FIGURE 4. Example of hybrid default reduction. (A) Hybrid MPI + OpenMP reduction (B) Reduction time.

4.2 Count-update-wait reduction

Instead of waiting for all OpenMP threads having their partial results ready, this method immediately gathers the partial result once a thread has finished its calculation and uses a global counter to count the number of collected data. Till all threads have provided their partial results, in the zeroth OpenMP thread, the MPI_Allreduction() routine is utilized to compute the global result and reset the counter and variables. For example, to compute the hybrid reduction sum, the defined function is listed in Algorithm 2 and illustrated in Figure 5, in which the counting and summation processes are performed atomically to take advantage of the hardware provided atomic increment operation. Furthermore, the Count-Update-Wait reduction functions for finding the global maximum value, global minimum value, or any combinations of those operations were written in the similar fashion, except that the counting and local result updating operations are protected by the omp critical directive if necessary.

FIGURE 5

FIGURE 5. Illustration of count-update-wait reduction.
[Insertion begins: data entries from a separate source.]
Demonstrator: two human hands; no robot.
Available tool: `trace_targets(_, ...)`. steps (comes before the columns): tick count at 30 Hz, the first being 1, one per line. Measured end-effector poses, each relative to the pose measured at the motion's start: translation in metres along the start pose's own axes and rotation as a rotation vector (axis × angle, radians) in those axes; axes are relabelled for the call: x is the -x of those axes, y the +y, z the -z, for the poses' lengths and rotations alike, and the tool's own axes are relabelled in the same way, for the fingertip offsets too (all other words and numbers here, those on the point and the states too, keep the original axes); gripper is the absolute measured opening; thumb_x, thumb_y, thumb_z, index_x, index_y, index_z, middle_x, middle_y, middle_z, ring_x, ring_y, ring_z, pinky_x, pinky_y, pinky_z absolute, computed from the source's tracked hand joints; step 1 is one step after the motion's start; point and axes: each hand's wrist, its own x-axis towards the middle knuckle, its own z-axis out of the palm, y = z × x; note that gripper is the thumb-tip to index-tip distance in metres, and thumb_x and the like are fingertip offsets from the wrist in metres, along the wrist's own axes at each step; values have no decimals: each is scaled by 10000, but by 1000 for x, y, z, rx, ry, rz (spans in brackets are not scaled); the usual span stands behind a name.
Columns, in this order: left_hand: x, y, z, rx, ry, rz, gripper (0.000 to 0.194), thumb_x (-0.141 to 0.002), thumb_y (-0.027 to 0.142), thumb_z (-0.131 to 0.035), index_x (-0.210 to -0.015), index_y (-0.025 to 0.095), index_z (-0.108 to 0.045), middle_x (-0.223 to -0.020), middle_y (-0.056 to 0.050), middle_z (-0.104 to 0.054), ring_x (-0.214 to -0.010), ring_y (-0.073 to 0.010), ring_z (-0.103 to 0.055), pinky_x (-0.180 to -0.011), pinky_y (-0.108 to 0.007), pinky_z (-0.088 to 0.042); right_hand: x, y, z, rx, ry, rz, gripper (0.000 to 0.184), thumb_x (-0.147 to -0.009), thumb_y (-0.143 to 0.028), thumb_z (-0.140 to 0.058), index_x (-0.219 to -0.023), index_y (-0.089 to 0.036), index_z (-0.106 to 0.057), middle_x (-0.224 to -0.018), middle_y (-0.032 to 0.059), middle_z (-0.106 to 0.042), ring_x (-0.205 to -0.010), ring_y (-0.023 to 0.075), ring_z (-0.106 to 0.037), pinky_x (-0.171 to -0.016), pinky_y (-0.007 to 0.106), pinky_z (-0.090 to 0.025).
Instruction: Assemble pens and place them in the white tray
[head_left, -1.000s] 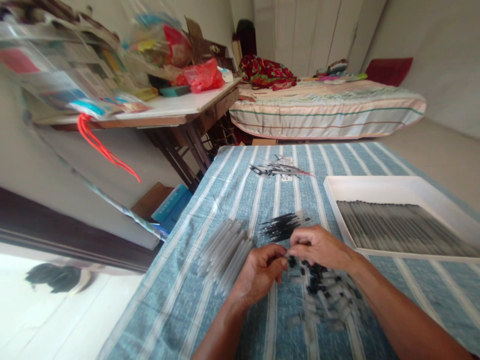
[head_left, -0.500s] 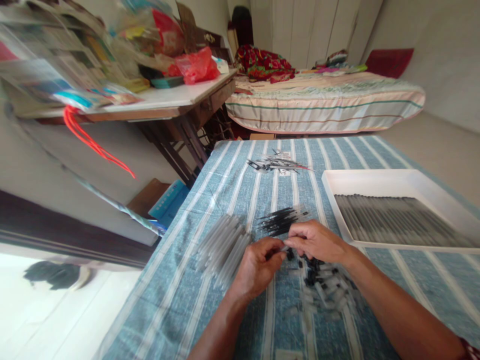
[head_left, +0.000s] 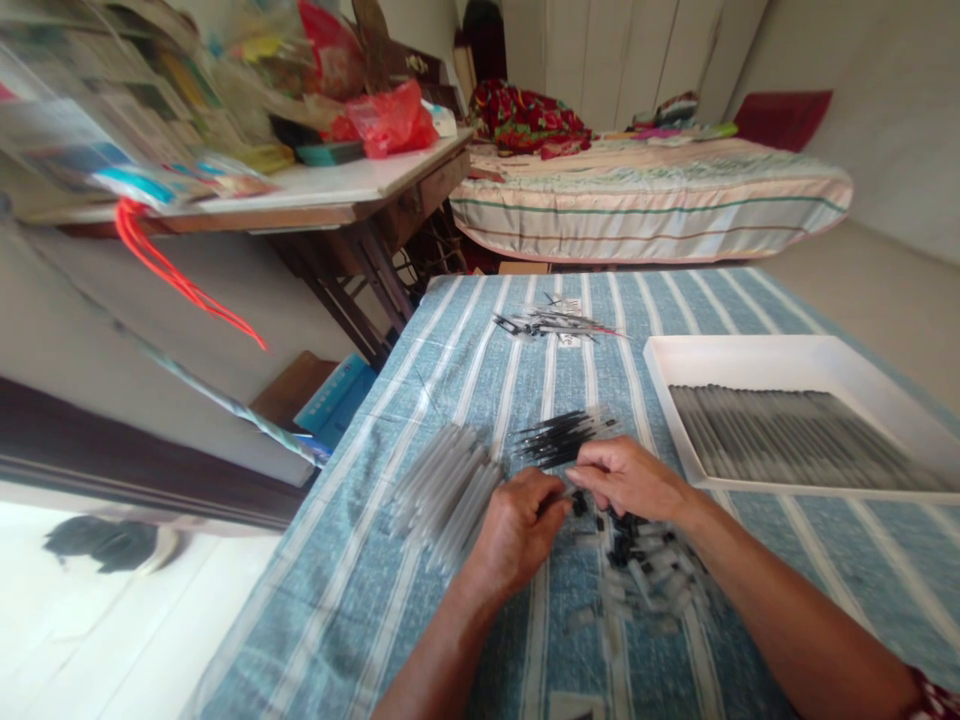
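Your left hand (head_left: 521, 525) and right hand (head_left: 630, 480) meet left of the white tray (head_left: 757, 352). Each grip is narrow, pinching a pale piece (head_left: 568, 490), mostly hidden by fingers. On the bench (head_left: 337, 580), relative to the tray: black thin rods (head_left: 556, 439) left, grey tubes (head_left: 446, 495) farther left, small clear and black parts (head_left: 660, 575) off its near-left corner. Dark grey rods (head_left: 787, 435) lie side by side inside it.

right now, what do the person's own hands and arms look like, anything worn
The left hand and right hand are gloveless, with no watch visible. The left forearm looks bare to the picture's edge; a dark red, pale-flecked sleeve shows on the right arm.
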Motion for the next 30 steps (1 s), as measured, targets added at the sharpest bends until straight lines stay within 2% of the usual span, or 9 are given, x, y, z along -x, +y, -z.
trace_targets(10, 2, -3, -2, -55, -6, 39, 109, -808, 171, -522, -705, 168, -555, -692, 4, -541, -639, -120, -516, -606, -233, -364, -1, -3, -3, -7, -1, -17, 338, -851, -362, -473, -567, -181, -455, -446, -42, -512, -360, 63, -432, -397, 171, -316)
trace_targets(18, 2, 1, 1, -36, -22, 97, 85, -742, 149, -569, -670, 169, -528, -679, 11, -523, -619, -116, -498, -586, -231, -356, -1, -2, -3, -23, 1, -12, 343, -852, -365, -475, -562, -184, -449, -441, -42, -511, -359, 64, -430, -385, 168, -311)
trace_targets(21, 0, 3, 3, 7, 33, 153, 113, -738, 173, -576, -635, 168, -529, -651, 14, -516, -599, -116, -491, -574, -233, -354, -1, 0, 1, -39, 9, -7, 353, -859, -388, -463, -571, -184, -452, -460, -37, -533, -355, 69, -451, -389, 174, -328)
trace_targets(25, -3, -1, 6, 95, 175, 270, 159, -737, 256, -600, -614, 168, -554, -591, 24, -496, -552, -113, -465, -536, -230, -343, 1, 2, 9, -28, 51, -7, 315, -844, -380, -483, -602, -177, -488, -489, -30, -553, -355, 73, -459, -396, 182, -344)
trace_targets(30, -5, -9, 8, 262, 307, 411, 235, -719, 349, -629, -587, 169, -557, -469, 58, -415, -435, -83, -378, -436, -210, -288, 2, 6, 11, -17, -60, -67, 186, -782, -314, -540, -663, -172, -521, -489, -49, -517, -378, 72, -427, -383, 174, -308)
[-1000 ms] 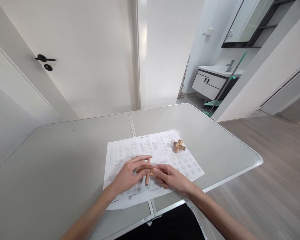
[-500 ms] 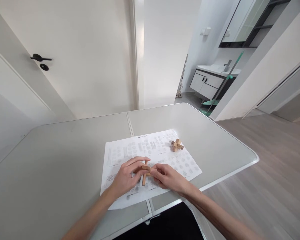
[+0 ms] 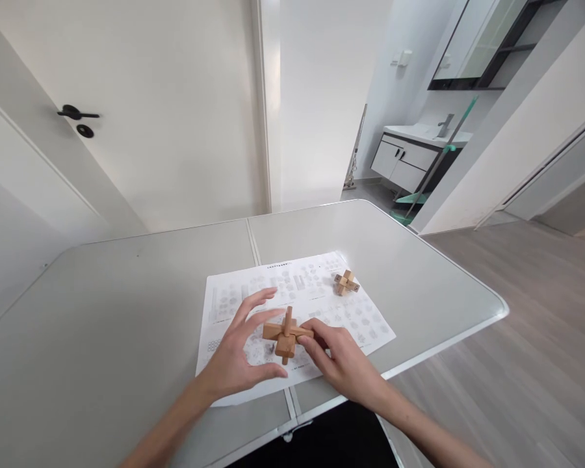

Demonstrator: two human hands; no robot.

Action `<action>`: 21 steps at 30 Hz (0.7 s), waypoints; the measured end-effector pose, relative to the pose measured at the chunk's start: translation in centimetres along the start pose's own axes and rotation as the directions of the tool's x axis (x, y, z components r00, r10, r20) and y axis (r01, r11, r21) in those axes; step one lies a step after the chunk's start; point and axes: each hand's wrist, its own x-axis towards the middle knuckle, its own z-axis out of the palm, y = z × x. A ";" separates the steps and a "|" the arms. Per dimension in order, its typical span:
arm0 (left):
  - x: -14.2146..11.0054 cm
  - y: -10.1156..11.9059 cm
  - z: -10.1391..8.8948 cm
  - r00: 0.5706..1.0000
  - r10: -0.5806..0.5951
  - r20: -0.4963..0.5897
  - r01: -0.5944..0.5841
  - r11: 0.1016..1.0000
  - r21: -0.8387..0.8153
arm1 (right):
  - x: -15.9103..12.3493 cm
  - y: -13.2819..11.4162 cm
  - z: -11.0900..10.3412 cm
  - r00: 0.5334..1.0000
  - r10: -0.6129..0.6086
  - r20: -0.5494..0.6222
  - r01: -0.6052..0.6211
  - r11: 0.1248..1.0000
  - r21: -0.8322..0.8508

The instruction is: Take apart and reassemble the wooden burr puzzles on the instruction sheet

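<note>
Your right hand (image 3: 344,361) pinches one arm of the crossed wooden piece (image 3: 286,342) over the printed sheet (image 3: 253,283), presumably leaving its other sides accessible. Your left hand (image 3: 229,361) curves open around its left side, giving it room, though slight contact is hard to exclude. Another wooden cross (image 3: 346,283) rests near the sheet's far right corner.

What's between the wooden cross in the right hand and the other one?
Only printed paper shows between the held wooden cross and the other wooden cross, in the head view.
</note>
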 end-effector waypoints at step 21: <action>1.8 4.4 -2.4 0.985 0.165 0.048 -0.165 0.986 0.011 | -2.7 -4.1 -0.9 0.872 -0.489 0.026 0.456 0.793 -0.404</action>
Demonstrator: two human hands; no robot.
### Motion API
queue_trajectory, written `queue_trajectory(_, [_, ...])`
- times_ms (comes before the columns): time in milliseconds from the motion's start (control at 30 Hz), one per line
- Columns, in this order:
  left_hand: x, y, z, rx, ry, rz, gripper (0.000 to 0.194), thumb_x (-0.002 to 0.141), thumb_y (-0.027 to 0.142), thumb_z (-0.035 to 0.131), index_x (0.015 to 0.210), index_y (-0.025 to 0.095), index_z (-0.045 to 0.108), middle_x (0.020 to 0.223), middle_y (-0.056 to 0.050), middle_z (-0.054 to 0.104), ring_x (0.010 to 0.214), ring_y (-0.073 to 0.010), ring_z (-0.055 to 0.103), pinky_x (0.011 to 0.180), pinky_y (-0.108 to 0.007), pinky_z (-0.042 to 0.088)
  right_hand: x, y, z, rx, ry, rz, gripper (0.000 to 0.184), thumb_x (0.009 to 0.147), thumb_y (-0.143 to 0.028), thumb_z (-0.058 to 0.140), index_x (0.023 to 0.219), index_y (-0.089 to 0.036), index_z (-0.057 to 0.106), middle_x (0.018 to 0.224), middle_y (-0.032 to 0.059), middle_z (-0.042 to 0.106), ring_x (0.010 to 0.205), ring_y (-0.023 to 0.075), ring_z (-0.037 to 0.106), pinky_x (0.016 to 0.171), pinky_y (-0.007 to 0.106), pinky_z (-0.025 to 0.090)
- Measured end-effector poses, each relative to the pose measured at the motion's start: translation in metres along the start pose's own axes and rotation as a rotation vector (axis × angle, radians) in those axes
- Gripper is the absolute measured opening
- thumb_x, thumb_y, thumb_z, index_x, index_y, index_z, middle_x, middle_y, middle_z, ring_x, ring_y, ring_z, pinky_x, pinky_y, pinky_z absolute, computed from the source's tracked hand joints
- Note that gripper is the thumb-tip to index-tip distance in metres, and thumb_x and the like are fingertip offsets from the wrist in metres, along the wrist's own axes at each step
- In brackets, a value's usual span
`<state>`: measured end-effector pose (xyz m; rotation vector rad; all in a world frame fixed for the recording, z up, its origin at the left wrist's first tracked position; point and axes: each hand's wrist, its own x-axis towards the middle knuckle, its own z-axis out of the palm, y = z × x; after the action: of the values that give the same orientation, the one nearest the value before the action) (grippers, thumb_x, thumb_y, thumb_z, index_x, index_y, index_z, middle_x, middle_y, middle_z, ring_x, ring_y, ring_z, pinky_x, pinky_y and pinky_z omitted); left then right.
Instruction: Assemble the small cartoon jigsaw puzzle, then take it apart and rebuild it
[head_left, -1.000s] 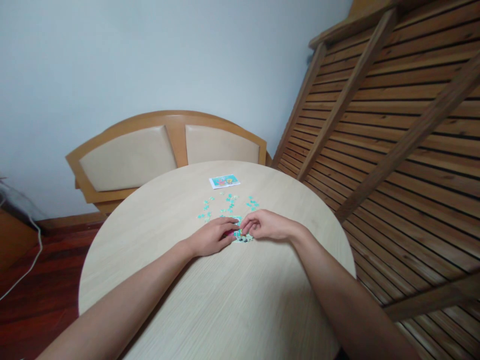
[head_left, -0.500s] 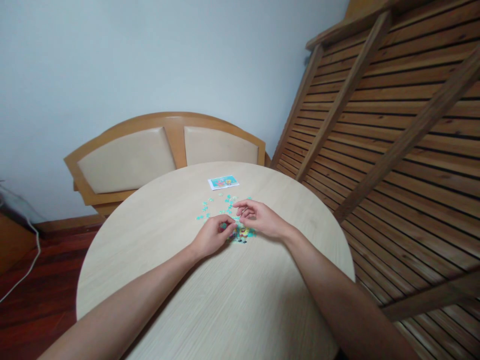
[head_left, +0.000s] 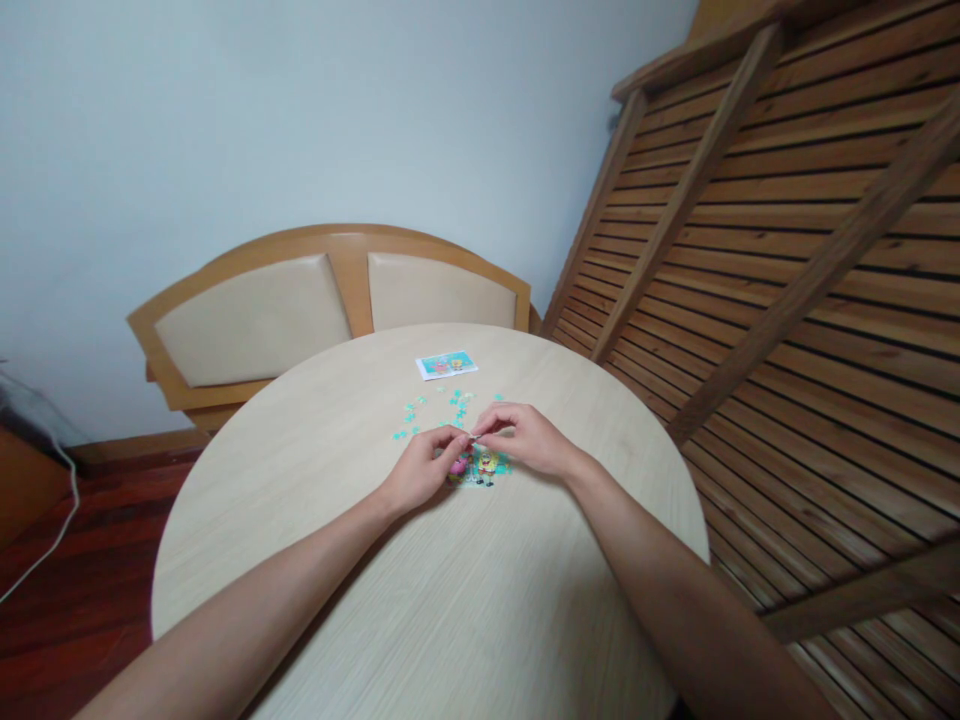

In the implementation, the omp reduction clause is removed from the OpenMP #pragma statement and the nowait clause is applied to override the implicit OpenMP barrier. In that regard, the Count-Update-Wait algorithm has one barrier less than the default reduction method. However, the trade-offs are the incurred synchronization overhead every time a thread enters and exits the atomic or critical section and the inherent cost of serialization.

Algorithm 2.

4.3 Flag-save-update reduction algorithm

In the previous Count-Update-Wait Reduction algorithm, the atomic and critical clauses, which are utilized to guarantee the race-free conditions, introduce synchronization overhead and serialization cost and hence decrease the computation efficiency. Since the purposes of the atomic and critical clauses are restricting a specific memory location or a structured block to be accessed by a single thread at a time, which otherwise is considered as a race condition, they can be eliminated from the code if the partial results are saved in different memory locations before the final reduction.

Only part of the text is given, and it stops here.